Gesu’ a nozze

Quest’anno spero proprio che il mio sermone a commento delle Nozze di Cana abbia fatto centro. Durante la predica c’è stata un’attenzione perfino superiore a quella ottima che registro ogni domenica nella mia “cattedrale fra i cipressi”.

La mia chiesa, che a molti dà l’impressione di una calda ed intima baita di montagna in cui si trovano cari e vecchi amici, è quanto di meglio un prete possa sperare. A me il buon Dio ha fatto questo splendido dono, per cui lo ringrazio cento volte al giorno. Per un vecchio prete che si avvia velocemente verso la novantina, che è conscio dei limiti di sempre e pure di quelli aggiunti dall’età, incontrare ogni domenica una comunità così cara ed attenta, è quanto di meglio un sacerdote possa desiderare.

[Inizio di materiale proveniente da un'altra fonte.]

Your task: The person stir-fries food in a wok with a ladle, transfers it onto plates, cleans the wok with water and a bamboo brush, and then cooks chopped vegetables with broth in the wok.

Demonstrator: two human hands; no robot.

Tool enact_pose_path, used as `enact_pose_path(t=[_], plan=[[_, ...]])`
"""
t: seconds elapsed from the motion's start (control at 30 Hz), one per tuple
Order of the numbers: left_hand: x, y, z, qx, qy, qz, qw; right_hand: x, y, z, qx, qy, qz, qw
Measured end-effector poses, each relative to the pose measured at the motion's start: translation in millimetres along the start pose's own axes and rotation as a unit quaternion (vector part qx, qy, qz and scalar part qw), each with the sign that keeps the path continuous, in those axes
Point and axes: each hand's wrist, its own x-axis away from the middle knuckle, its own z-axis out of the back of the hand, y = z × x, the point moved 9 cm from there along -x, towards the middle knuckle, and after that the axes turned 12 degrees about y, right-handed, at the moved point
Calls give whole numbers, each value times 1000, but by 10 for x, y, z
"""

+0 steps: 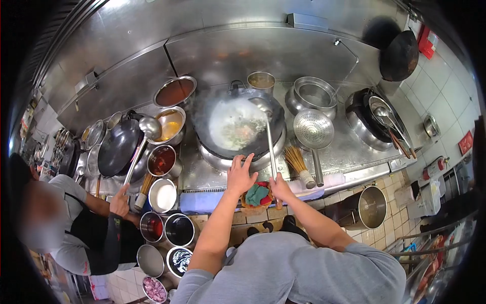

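My right hand [281,188] is wrapped round the handle of a long metal ladle [271,147], whose bowl rests inside the large wok [205,133] near its upper right. White, steaming, foamy liquid [235,124] with small pieces in it fills the wok's middle. At the wok's near rim is my left hand [240,173], fingers spread, holding nothing; whether it touches the rim is unclear. Between my hands and below them lies a green and red cloth bundle [257,195].
On the left a co-worker [76,213] holds a ladle [149,127] by another wok [117,154]. Sauce pots [163,195] stand between us. Right of my wok are a bamboo brush [298,164], a perforated strainer [314,129] and a further wok [357,124]. A tall pot [372,206] stands lower right.
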Motion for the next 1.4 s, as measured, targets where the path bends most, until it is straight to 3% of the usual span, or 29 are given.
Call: enact_pose_path(t=[0.03, 0.1, 0.27, 0.33, 0.37, 0.5, 0.87, 0.93, 0.97, 1.03, 1.1, 1.13, 1.17, 1.2, 1.23, 1.33, 1.4], plan=[[-7, -20, -19, 26, 6, 0, 1000, 56, -88, 39, 0, -4, 0, 1000], [-13, -67, -70, 51, 9, 1, 999, 313, -165, 117, -99, -81, -159, 979], [-50, -34, -47, 60, 24, -36, 997, 403, -120, 380, -104, -79, -161, 978], [-94, -36, -58, 29, 24, 3, 999, 471, -46, 466, -124, -78, -216, 965], [-127, -73, -59, 1, 22, 40, 999, 467, -4, 499, -118, -70, -211, 968], [-298, -119, -118, 49, 111, 1, 993, 522, 54, 574, -118, -76, -184, 973], [-309, -237, -274, 128, 80, -33, 988, 719, -8, 772, -139, -91, -202, 965], [-238, -196, -108, 90, 172, -13, 981, 727, -136, 896, -133, -80, -177, 972], [-181, -62, -17, 91, 173, -12, 981, 687, -235, 992, -126, -68, -150, 978], [104, 392, 352, 51, 287, -89, 952, 709, -269, 1113, -179, -78, -187, 963], [491, 606, -172, 281, 78, -118, 949, 776, -392, 1282, -262, -72, -242, 931], [939, 564, -796, 368, -95, -5, 925, 773, -416, 1372, -254, -72, -247, 932], [1318, 677, -1211, 337, -281, 29, 898, 769, -432, 1431, -285, -78, -261, 919], [1747, 613, -1702, 307, -380, 54, 871, 752, -455, 1485, -316, -84, -274, 905], [1925, 588, -1969, 219, -330, -50, 917, 740, -479, 1547, -331, -88, -286, 895], [2207, 233, -2653, 77, -479, 81, 871, 710, -634, 1759, -346, -90, -313, 880], [2267, 136, -2948, 55, -485, 88, 868, 703, -670, 1900, -338, -92, -325, 878]])
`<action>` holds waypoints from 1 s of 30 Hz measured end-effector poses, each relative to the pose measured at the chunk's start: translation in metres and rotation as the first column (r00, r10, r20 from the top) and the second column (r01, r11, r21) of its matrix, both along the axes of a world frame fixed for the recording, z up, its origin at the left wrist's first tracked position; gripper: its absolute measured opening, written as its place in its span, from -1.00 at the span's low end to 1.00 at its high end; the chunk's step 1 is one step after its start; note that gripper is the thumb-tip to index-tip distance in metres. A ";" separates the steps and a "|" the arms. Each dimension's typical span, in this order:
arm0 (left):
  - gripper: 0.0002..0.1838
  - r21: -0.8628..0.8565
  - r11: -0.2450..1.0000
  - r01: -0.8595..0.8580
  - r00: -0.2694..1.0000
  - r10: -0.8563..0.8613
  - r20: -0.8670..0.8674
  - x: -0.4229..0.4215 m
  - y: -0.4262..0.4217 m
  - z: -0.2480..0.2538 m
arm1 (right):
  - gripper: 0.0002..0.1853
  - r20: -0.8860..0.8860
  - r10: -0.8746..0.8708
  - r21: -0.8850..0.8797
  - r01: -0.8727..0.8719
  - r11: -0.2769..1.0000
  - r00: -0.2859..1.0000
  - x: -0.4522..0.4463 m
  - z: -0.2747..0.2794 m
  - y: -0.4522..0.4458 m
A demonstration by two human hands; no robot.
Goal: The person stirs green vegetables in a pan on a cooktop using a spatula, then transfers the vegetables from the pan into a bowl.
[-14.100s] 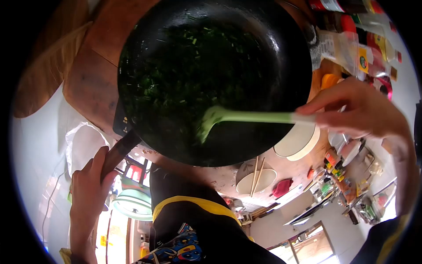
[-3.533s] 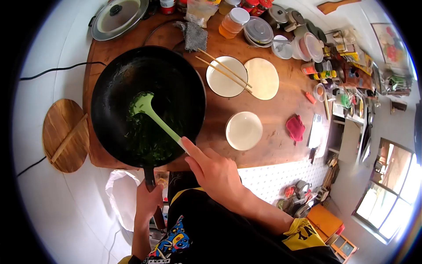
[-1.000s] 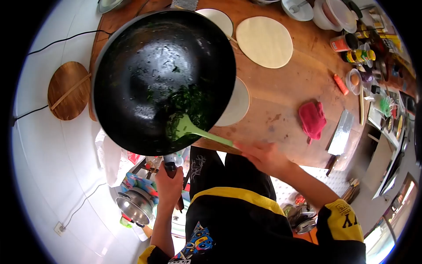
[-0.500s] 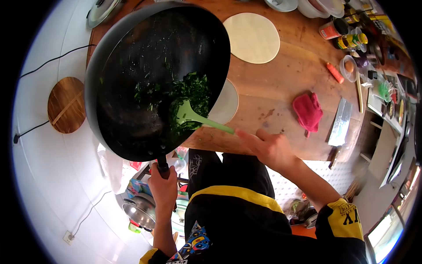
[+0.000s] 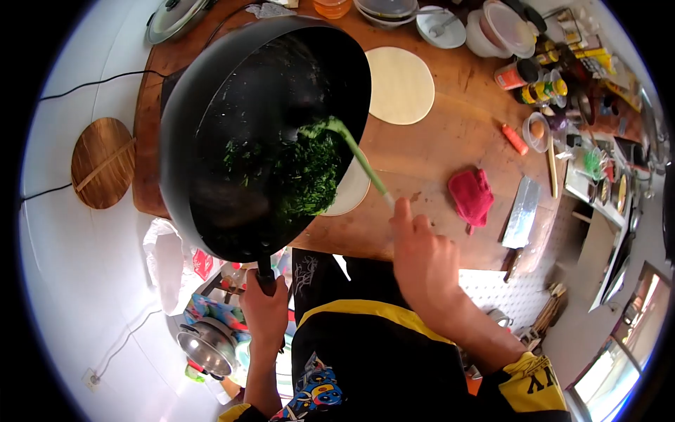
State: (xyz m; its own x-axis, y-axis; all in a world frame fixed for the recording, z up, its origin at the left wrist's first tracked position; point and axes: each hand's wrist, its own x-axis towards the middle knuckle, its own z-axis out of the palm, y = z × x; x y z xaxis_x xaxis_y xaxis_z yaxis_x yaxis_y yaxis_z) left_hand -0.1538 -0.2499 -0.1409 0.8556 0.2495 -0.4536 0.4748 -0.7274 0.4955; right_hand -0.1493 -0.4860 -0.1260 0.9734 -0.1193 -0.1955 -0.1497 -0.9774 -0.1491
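Observation:
My left hand is closed round the black handle of a large wok, which is tilted above the table toward the right. Chopped dark green leaves are gathered at its lower right side. A light green spatula reaches into the wok, its head at the upper edge of the leaves. My right hand grips the end of that spatula's handle. Under the wok's right rim a pale round disc partly shows, resting on the table; the wok hides the rest of it.
On the wooden table lie a round board, a red cloth, a cleaver and a carrot piece. Bowls and jars stand along the far right. A wooden lid is at the left.
The spatula head has moved up, away from the handle side of the wok, and its handle is steeper. My right hand is lower in view. The leaves now sit more bunched at the right.

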 end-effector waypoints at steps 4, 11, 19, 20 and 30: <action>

Però devo ammettere che talvolta, in particolare, la parola di Dio sembra calarsi come una dolce carezza che scalda il cuore e che aiuta a sentire quanto il buon Dio ci vuole bene e quanto sia bello camminare tenendoci per mano verso la Terra Promessa.

Già dal momento in cui ho cominciato a riflettere sul sermone da tenere fui avvolto da un’ebbrezza interiore che spero di aver trasmesso ai miei fedeli, così da aiutarli a fare una bella esperienza religiosa come dovrebbe avvenire ogni domenica.

Il sermone si è sviluppato su questi tre argomenti:

1) Gesù, con la sua partecipazione a nozze, abbraccia anche gli aspetti più festosi della vita. Ho notato da sempre, con perplessità, che la religiosità dei cristiani mostra sempre qualche reticenza e preoccupazione nei riguardi della felicità, dell’amore e del sesso. Ho capito finalmente fino in fondo che Gesù non la pensa così, infatti disse: «Sono venuto perché abbiate la gioia e la vostra gioia sia grande». Non bisogna temere, anzi dobbiamo godere appieno delle cose belle della vita, perché esse sono un vero e grande dono di Dio.

2) Gesù comincia la serie dei miracoli apparentemente con un “miracolo superfluo”, non strettamente necessario, e quindi ho riflettuto con la mia gente che anche i nostri involucri multicolori che avvolgono certi aspetti della vita hanno la loro importanza, che non si devono guardare con superiorità, ma anzi usare abbondantemente.

3) Gesù dona non solamente del vino, ma dell’ottimo vino, anche quando avrebbe potuto offrire un vinello da supermercato. La carità va fatta e va fatta bene, senza tirchierie, senza musi lunghi, ma spontaneamente e gioiosamente e con generosità.

A pensarci bene questi discorsi non sono quanto mai impegnativi, ma sembrava, quando li ho fatti nella predica, che i fedeli avessero scoperto l’America, tanto si è abituati, nel pensare comune dei credenti, alla legnosità, al negativo e alla paura del bello e di ciò che rende felice e gioiosa la vita.